Copyright Jana Schaich Borg/Attribution-NonCommercial 4.0 International (CC BY-NC 4.0)
In this lesson, we are going to learn about three SQL clauses or functionalities that will help you format and edit the output of your queries. We will also learn how to export the results of your formatted queries to a text file so that you can analyze them in other software packages such as Tableau or Excel.
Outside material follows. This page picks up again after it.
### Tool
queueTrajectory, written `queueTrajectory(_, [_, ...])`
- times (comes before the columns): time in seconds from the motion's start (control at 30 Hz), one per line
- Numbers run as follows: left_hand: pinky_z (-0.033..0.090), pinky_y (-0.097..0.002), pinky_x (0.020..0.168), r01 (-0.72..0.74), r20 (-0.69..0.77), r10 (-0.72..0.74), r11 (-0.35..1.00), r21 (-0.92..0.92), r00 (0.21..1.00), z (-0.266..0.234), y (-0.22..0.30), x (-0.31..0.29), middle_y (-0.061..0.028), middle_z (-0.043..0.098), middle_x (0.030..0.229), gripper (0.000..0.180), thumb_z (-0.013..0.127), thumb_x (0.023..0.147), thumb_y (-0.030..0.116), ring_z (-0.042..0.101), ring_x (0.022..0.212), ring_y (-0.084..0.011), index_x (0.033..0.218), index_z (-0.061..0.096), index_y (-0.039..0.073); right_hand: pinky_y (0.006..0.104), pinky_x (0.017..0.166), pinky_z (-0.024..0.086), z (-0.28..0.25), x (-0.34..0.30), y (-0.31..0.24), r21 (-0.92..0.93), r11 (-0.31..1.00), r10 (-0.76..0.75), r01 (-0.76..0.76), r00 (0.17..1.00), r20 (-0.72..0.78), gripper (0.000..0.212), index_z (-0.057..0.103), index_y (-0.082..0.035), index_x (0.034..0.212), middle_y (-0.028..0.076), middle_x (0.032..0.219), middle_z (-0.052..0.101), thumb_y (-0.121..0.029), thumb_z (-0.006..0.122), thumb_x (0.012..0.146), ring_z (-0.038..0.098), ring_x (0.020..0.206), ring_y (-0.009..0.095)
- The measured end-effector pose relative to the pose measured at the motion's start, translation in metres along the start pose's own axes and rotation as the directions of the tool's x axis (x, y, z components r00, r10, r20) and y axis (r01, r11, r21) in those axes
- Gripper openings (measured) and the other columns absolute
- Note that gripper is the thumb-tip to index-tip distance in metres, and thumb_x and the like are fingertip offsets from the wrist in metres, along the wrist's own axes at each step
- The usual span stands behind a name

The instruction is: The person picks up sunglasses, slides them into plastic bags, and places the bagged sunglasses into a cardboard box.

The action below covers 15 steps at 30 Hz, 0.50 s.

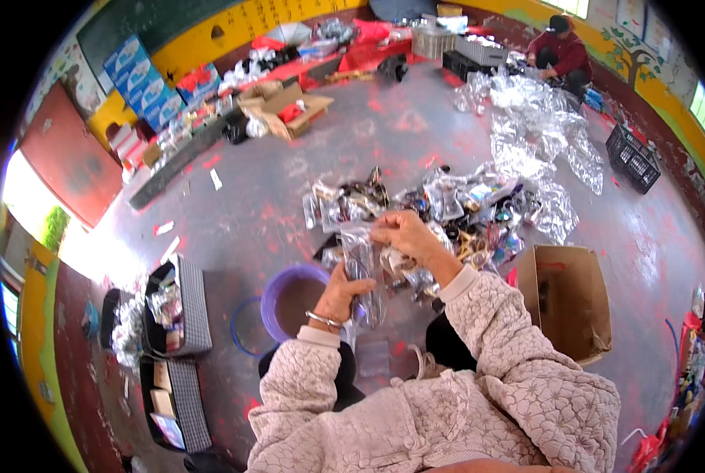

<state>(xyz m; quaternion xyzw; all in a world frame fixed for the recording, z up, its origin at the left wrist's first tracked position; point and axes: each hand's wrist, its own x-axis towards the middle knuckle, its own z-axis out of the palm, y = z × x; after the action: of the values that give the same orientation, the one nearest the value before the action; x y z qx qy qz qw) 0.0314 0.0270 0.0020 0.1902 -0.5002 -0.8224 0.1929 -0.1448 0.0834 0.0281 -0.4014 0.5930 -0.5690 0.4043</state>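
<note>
In front of me I hold up a clear plastic bag (358, 251) with something thin and greyish inside, too small to make out. My left hand (340, 296), a silvery bangle at its wrist, is closed round the bag's lower part. Fingers pinched, my right hand (408, 236) grips the bag near its top edge. Just beyond both hands a heap of small items (479, 206), many in clear plastic wrapping, is spread on the floor. A purple basin (267, 309) stands left of my left hand.
An open cardboard box (592, 276) stands right of my legs. Checked bins (195, 307) with packets lie at left. Crumpled clear plastic sheeting (538, 130) covers floor beyond the heap, near a crouching person (564, 51) and a black crate (633, 158). Another carton (309, 110) lies farther off.
</note>
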Motion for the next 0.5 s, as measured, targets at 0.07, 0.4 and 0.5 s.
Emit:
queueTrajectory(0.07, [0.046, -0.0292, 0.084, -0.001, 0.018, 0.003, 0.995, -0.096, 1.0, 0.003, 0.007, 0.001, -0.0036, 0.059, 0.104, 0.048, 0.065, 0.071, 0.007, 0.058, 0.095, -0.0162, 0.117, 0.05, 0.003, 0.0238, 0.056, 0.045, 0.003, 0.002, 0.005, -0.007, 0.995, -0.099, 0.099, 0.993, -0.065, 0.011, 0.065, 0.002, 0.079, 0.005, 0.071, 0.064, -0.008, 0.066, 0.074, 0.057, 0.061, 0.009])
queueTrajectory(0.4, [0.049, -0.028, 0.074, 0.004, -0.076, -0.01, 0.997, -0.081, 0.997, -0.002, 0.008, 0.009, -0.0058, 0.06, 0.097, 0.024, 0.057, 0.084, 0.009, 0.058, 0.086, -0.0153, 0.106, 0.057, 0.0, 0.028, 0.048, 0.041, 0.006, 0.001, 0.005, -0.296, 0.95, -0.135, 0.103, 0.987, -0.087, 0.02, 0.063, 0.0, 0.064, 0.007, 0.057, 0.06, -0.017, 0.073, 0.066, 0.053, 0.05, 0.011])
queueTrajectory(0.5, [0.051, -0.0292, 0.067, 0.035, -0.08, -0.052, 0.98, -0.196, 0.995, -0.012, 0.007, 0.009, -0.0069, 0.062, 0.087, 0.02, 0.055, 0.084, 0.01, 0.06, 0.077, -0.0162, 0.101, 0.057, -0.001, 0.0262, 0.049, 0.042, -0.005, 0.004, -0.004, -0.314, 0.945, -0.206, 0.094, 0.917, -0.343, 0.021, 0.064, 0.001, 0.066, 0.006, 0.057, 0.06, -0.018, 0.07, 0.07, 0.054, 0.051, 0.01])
Begin by loading the SQL library into Jupyter, connecting to the Dognition database, and setting Dognition as the default database.
%load_ext sql
%sql mysql://studentuser:studentpw@mysqlserver/dognitiondb
%sql USE dognitiondb
In [1]:
%load_ext sql
%sql mysql://studentuser:studentpw@mysqlserver/dognitiondb
%sql USE dognitiondb
%config SqlMagic.displaylimit=25
The AS clause allows you to assign an alias (a temporary name) to a table or a column in a table. Aliases can be useful for increasing the readability of queries, for abbreviating long names, and for changing column titles in query outputs. To implement the AS clause, include it in your query code immediately after the column or table you want to rename. For example, if you wanted to change the name of the time stamp field of the completed_tests table from "created_at" to "time_stamp" in your output, you could take advantage of the AS clause and execute the following query:
SELECT dog_guid, created_at AS time_stamp
FROM complete_tests
Note that if you use an alias that includes a space, the alias must be surrounded in quotes:
SELECT dog_guid, created_at AS "time stamp"
FROM complete_tests
You could also make an alias for a table:
SELECT dog_guid, created_at AS "time stamp"
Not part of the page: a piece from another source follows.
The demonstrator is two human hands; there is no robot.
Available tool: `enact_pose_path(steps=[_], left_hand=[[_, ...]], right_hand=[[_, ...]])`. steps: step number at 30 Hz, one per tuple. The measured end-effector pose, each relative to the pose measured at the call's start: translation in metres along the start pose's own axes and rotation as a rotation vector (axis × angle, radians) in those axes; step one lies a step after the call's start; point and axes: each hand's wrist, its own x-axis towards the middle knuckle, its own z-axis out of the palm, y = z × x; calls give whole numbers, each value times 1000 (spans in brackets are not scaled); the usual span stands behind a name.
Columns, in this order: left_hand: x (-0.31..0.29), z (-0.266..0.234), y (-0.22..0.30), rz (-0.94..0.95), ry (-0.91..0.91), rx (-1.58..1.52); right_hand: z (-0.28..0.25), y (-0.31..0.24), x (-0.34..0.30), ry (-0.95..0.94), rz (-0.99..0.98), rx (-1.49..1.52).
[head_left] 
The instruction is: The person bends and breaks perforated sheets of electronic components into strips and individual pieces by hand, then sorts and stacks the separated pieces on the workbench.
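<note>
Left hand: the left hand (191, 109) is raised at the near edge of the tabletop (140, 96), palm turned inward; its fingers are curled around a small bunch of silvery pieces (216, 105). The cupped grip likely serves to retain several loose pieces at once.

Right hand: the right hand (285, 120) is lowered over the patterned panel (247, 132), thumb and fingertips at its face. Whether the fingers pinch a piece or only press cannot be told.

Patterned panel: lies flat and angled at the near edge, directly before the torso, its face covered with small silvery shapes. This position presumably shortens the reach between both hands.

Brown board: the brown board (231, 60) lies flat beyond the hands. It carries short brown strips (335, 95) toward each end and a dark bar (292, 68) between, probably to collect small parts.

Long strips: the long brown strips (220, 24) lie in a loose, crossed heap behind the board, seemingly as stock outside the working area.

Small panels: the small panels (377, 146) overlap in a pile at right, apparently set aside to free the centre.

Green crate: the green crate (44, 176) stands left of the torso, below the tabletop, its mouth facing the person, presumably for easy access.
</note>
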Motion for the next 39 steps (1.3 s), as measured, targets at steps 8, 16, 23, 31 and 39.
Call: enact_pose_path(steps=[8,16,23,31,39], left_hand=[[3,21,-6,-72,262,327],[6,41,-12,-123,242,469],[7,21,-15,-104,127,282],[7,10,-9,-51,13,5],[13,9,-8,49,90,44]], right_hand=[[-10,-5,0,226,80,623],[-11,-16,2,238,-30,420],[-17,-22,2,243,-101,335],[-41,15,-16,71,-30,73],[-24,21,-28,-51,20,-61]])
FROM complete_tests AS tests
Since aliases are strings, again, MySQL accepts both double and single quotation marks, but some database systems only accept single quotation marks. It is good practice to avoid using SQL keywords in your aliases, but if you have to use an SQL keyword in your alias for some reason, the string must be enclosed in backticks instead of quotation marks.
Question 1: How would you change the title of the "start_time" field in the exam_answers table to "exam start time" in a query output? Try it below:
In [2]:
%%sql
SELECT start_time as 'exam start time'
FROM exam_answers
LIMIT 0, 5;
Out[2]:
Especially in databases like the Dognition database where no primary keys were declared in each table, sometimes entire duplicate rows can be entered in error. Even with no duplicate rows present, sometimes your queries correctly output multiple instances of the same value in a column, but you are interested in knowing what the different possible values in the column are, not what each value in each row is. In both of these cases, the best way to arrive at the clean results you want is to instruct the query to return only values that are distinct, or different from all the rest. The SQL keyword that allows you to do this is called DISTINCT. To use it in a query, place it directly after the word SELECT in your query.
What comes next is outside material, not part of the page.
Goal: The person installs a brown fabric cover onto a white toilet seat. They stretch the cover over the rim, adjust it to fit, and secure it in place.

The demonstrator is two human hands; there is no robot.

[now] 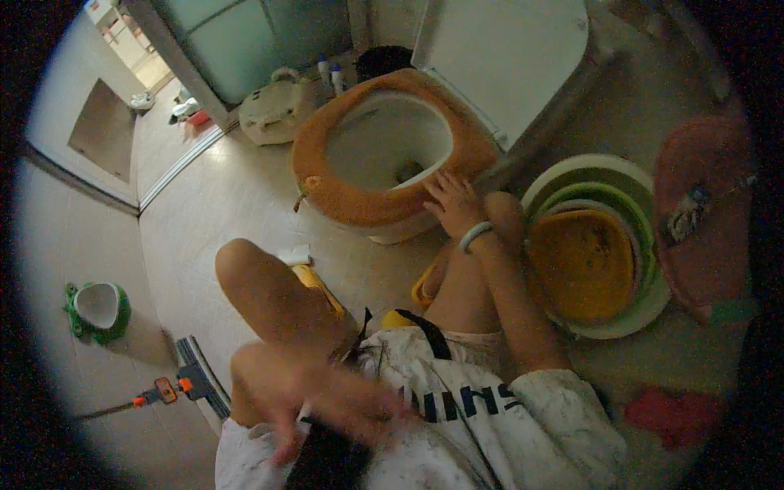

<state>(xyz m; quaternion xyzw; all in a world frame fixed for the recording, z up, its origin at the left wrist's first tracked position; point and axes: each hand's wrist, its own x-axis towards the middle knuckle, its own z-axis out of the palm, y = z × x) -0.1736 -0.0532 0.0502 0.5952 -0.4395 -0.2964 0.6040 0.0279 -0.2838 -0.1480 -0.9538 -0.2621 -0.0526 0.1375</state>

For example, if we wanted a list of all the breeds of dogs in the Dognition database, we could try the following query from a previous exercise:
SELECT breed
FROM dogs;
However, the output of this query would not be very helpful, because it would output the entry for every single row in the breed column of the dogs table, regardless of whether it duplicated the breed of a previous entry. Fortunately, we could arrive at the list we want by executing the following query with the DISTINCT modifier:
SELECT DISTINCT breed
FROM dogs;
Try it yourself (If you do not limit your output, you should get 2006 rows in your output):
In [4]:
%%sql
SELECT DISTINCT breed
FROM dogs;
Out[4]:
If you scroll through the output, you will see that no two entries are the same. Of note, if you use the DISTINCT clause on a column that has NULL values, MySQL will include one NULL value in the DISTINCT output from that column.
When the DISTINCT clause is used with multiple columns in a SELECT statement, the combination of all the columns together is used to determine the uniqueness of a row in a result set.
For example, if you wanted to know all the possible combinations of states and cities in the users table, you could query:
SELECT DISTINCT state, city
FROM users;
Try it (if you don't limit your output you'll see 3999 rows in the query result, of which the first 1000 are displayed):
In [11]:
%%sql
SELECT DISTINCT state, city
FROM users;
Out[11]:
If you examine the query output carefully, you will see that there are many rows with California (CA) in the state column and four rows that have Gainesville in the city column (Georgia, Arkansas, Florida, and Virginia all have cities named Gainesville in our user table), but no two rows have the same state and city combination.
When you use the DISTINCT clause with the LIMIT clause in a statement, MySQL stops searching when it finds the number of unique rows specified in the LIMIT clause, not when it goes through the number of rows in the LIMIT clause.
For example, if the first 6 entries of the breed column in the dogs table were:
Labrador Retriever
Shetland Sheepdog
Golden Retriever
Golden Retriever
Shih Tzu
Siberian Husky
The output of the following query:
SELECT DISTINCT breed
FROM dogs LIMIT 5;
would be the first 5 different breeds:
Labrador Retriever
Shetland Sheepdog
Golden Retriever
Shih Tzu
Siberian Husky
not the distinct breeds in the first 5 rows:
Labrador Retriever
Shetland Sheepdog
Golden Retriever
Shih Tzu
Question 2: How would you list all the possible combinations of test names and subcategory names in complete_tests table? (If you do not limit your output, you should retrieve 45 possible combinations)
In [13]:
%%sql
SELECT DISTINCT test_name, subcategory_name
FROM complete_tests;
Out[13]:
As you might have noticed already when examining the output of the queries you have executed thus far, databases do not have built-in sorting mechanisms that automatically sort the output of your query. However, SQL permits the use of the powerful ORDER BY clause to allow you to sort the output according to your own specifications. Let's look at how you would implement a simple ORDER BY clause.
Recall our query outline:
Your ORDER BY clause will come after everything else in the main part of your query, but before a LIMIT clause.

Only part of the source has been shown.